A greve na mina de Neves-Corvo, que continua com uma forte adesão, teve interferência da GNR para tentar inviabilizar o piquete de greve.

Mina de Neves-Corvo, em Castro Verde
Mina de Neves-Corvo, em Castro VerdeCréditos / sulinformacao.pt

Um comunicado da Fiequimetal/CGTP-IN, enviado esta terça-feira às redacções, denuncia e repudia «o facto de a unidade de intervenção da GNR estar a interferir na greve em curso na Sociedade Mineira de Neves-Corvo, colocando-se do lado patronal e contra a luta dos mineiros».

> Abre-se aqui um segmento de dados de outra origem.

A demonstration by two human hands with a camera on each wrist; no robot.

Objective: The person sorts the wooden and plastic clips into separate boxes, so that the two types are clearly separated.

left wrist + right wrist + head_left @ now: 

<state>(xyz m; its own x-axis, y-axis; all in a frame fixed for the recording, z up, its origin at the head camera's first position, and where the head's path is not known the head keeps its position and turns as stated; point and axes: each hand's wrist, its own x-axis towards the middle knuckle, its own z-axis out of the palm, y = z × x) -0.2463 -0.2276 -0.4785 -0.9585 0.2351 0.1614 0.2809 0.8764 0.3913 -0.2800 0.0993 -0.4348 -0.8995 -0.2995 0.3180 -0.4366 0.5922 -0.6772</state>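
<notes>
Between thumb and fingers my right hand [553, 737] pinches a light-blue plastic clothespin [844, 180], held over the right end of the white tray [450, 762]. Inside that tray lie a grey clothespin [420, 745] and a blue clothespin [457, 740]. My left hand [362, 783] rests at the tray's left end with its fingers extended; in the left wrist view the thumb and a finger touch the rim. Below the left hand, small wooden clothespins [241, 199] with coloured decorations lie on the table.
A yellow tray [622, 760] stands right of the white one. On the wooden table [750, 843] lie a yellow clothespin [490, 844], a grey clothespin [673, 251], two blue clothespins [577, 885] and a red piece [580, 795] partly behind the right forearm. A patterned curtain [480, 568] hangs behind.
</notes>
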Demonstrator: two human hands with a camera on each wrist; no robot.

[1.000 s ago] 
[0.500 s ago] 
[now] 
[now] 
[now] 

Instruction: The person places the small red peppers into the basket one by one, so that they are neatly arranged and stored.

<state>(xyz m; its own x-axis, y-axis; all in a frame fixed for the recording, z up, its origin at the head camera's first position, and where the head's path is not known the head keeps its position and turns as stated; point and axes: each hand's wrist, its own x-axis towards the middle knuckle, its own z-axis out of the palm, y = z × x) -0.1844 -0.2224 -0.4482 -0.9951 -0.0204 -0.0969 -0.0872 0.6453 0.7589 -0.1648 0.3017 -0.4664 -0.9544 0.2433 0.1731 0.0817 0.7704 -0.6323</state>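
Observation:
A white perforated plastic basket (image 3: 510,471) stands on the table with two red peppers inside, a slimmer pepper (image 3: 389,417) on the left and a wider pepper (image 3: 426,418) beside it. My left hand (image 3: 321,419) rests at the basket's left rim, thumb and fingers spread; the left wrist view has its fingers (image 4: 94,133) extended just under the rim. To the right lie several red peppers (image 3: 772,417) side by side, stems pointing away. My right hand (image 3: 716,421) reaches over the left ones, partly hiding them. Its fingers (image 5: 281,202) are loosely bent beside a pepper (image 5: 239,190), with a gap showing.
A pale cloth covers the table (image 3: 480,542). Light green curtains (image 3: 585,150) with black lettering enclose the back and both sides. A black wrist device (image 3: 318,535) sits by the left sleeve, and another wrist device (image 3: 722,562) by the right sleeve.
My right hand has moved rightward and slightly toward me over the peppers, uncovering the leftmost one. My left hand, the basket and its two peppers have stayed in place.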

Segundo a estrutura sindical, a interferência da GNR «tem como propósito limitar o normal funcionamento do piquete de greve», acrescentando que também revela «uma postura antidemocrática da Administração da Somincor e da multinacional Lundin Mining», lembrando que os mineiros «estão a exercer um direito inscrito na Constituição da República Portuguesa».

Já num comunicado do Sindicato dos Trabalhadores da Indústria Mineira (STIM), divulgado ontem, é afirmado que, «apesar de todas as tentativas da empresa para procurar inviabilizar a acção do piquete de greve, com cercas e portões, guardas e polícia de intervenção, os trabalhadores não desarmam», sublinhando que a produção continuava «completamente parada».

Empresa intransigente

Depois da greve realizada de 3 a 7 de Outubro, que contou com uma forte adesão, a administração da Somincor (do grupo canadiano Lundin Mining), concessionária da mina de Neves-Corvo, continuou intransigente perante as reivindicações dos trabalhadores, pelo que estes decidiram convocar a greve que se iniciou esta segunda-feira às 6h e que se estende até às 6h do dia 11 de Novembro.

Um comunicado do sindicato informa que os trabalhadores reivindicam o fim da laboração contínua no fundo da mina e a implementação de horários humanizados, de segunda a sexta-feira; a antecipação da idade da reforma dos trabalhadores adstritos às lavarias, pastefill, backfill e central de betão; a reparação das discriminações aos trabalhadores que rejeitaram a laboração contínua, com a atribuição da progressão da sua carreira profissional e «demais direitos que lhes foram sonegados»; a progressão nas carreiras, «justa e adequada»; a justiça na atribuição dos prémios; e o fim da pressão e repressão sobre os trabalhadores.

Dia 10 de Novembro em Lisboa

O sindicato divulgou ainda que no próximo dia 10, às 7h, os trabalhadores «sairão da porta da empresa rumo ao Ministério do Trabalho para reclamar que este ministério cumpra o seu dever e intervenha para a prevenção e resolução do conflito que opõe os trabalhadores à administração».

O comunicado acrescenta que os trabalhadores continuam disponíveis «para encontrar uma solução negociada para este conflito».